TransferQueue

v0.1.7 safe
3.0
Low Risk

TransferQueue: An Asynchronous Streaming Data Management Module

🤖 AI Analysis

Final verdict: SAFE

The package TransferQueue v0.1.7 presents minimal risks as no network calls, shell executions, or obfuscations were detected. However, low maintainer activity and poor metadata quality slightly elevate the risk.

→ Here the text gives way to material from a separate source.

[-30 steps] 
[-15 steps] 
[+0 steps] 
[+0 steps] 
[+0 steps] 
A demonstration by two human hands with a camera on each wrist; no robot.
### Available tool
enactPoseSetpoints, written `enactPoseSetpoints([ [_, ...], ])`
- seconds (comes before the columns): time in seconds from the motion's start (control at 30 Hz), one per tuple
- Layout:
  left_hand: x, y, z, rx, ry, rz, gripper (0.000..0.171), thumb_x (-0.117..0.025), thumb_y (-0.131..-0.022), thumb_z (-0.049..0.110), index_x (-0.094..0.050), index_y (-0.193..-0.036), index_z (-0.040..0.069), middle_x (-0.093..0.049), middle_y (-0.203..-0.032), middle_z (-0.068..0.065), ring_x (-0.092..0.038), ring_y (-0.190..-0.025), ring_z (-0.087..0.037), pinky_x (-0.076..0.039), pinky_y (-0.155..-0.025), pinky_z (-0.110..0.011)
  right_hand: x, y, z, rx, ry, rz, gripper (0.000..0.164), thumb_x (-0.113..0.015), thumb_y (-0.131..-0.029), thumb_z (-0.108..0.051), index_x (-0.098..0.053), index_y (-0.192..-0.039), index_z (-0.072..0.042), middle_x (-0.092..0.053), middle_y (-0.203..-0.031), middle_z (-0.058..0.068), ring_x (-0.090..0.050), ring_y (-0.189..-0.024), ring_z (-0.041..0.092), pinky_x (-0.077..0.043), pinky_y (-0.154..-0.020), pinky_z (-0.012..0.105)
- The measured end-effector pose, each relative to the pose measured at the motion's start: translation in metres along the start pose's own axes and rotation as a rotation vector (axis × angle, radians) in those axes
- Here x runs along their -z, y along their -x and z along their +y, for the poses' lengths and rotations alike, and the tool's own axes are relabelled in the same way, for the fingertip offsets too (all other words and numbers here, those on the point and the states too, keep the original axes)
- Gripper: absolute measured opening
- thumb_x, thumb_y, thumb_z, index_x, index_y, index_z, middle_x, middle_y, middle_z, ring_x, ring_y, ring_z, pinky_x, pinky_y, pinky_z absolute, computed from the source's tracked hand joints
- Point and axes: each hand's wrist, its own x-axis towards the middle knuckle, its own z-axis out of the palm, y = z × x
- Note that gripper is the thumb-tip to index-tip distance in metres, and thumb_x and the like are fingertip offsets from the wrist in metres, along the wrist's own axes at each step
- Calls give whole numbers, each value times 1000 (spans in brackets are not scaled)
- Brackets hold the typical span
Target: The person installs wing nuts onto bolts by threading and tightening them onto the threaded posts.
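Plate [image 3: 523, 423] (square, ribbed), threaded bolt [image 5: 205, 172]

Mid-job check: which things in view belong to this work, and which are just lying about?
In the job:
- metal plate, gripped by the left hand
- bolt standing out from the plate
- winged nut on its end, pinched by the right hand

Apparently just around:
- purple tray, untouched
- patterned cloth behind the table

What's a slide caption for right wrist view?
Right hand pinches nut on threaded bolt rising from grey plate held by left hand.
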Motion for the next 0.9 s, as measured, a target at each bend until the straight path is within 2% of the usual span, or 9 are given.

  • Low maintainer activity
  • Poor metadata quality
Per-check LLM notes
  • Network: No network calls detected, which is normal unless the package's functionality requires external communications.
  • Shell: No shell execution detected, reducing the risk of unauthorized system access.
  • Obfuscation: No obfuscation patterns detected, suggesting low risk.
  • Credentials: No credential harvesting patterns detected, indicating low risk.
  • Metadata: The package shows signs of low maintainer activity and poor metadata quality, but lacks clear indicators of malicious intent.

🔬 Heuristic Checks

Outbound Network Calls

No suspicious network call patterns found

Code Obfuscation

No obfuscation patterns detected

Shell / Subprocess Execution

No shell execution patterns detected

Credential Harvesting

No credential harvesting patterns detected

Typosquatting

No typosquatting candidates detected

Registered Email Domain

Email domain looks legitimate: tsinghua.org.cn>

Suspicious Page Links

All external links appear legitimate

Git Repository History

No GitHub repository linked

  • No GitHub repository link found
Maintainer History score 6.0

3 maintainer concern(s) found

  • Author name is missing or very short
  • Author "" appears to have only 1 package on PyPI (new or inactive account)
  • Package has no PyPI classifiers (low effort / metadata quality)
Known CVE Vulnerabilities

No known vulnerabilities found in OSV database.

💡 AI App Starter Prompt

Use this prompt to build a project with TransferQueue
Create a real-time data streaming application using Python's 'TransferQueue' package. This application will serve as a bridge between two asynchronous data sources, allowing for seamless data transfer and processing. Your goal is to develop a robust system capable of handling high volumes of data efficiently while ensuring minimal latency and data integrity.

### Step-by-Step Guide:
1. **Setup Environment**: Begin by setting up your Python environment. Ensure you have the latest version of Python installed along with the 'TransferQueue' package.
2. **Define Data Sources**: Identify two different data sources from which you will stream data. These could be APIs, databases, or even simulated data generators. Ensure one source provides input data and the other consumes it.
3. **Implement TransferQueue**: Use 'TransferQueue' to manage the asynchronous data streams. Configure the queue to handle incoming data from the first source and pass it onto the second source seamlessly.
4. **Data Processing**: Integrate basic data processing steps within your application. For example, you might want to filter out irrelevant data points, perform simple transformations, or aggregate data before passing it to the next stage.
5. **Monitoring & Logging**: Implement monitoring and logging mechanisms to track the performance and health of your data streams. Log key metrics such as throughput, latency, and error rates.
6. **Testing & Optimization**: Test your application under various conditions, including high load scenarios, to ensure reliability and efficiency. Optimize your code and configurations based on these tests.
7. **Documentation**: Document your setup process, configuration options, and any best practices you've discovered during development.

### Suggested Features:
- **Scalability**: Design your system to scale horizontally by adding more instances of 'TransferQueue'.
- **Error Handling**: Implement robust error handling to manage transient failures gracefully.
- **Security**: If sensitive data is involved, incorporate security measures such as encryption and authentication.
- **Custom Metrics**: Beyond basic monitoring, consider implementing custom metrics specific to your use case.
- **User Interface**: Develop a simple UI to visualize the data flow and performance metrics in real time.

By following these guidelines, you'll create a versatile and powerful tool for managing real-time data streams using Python's 'TransferQueue' package.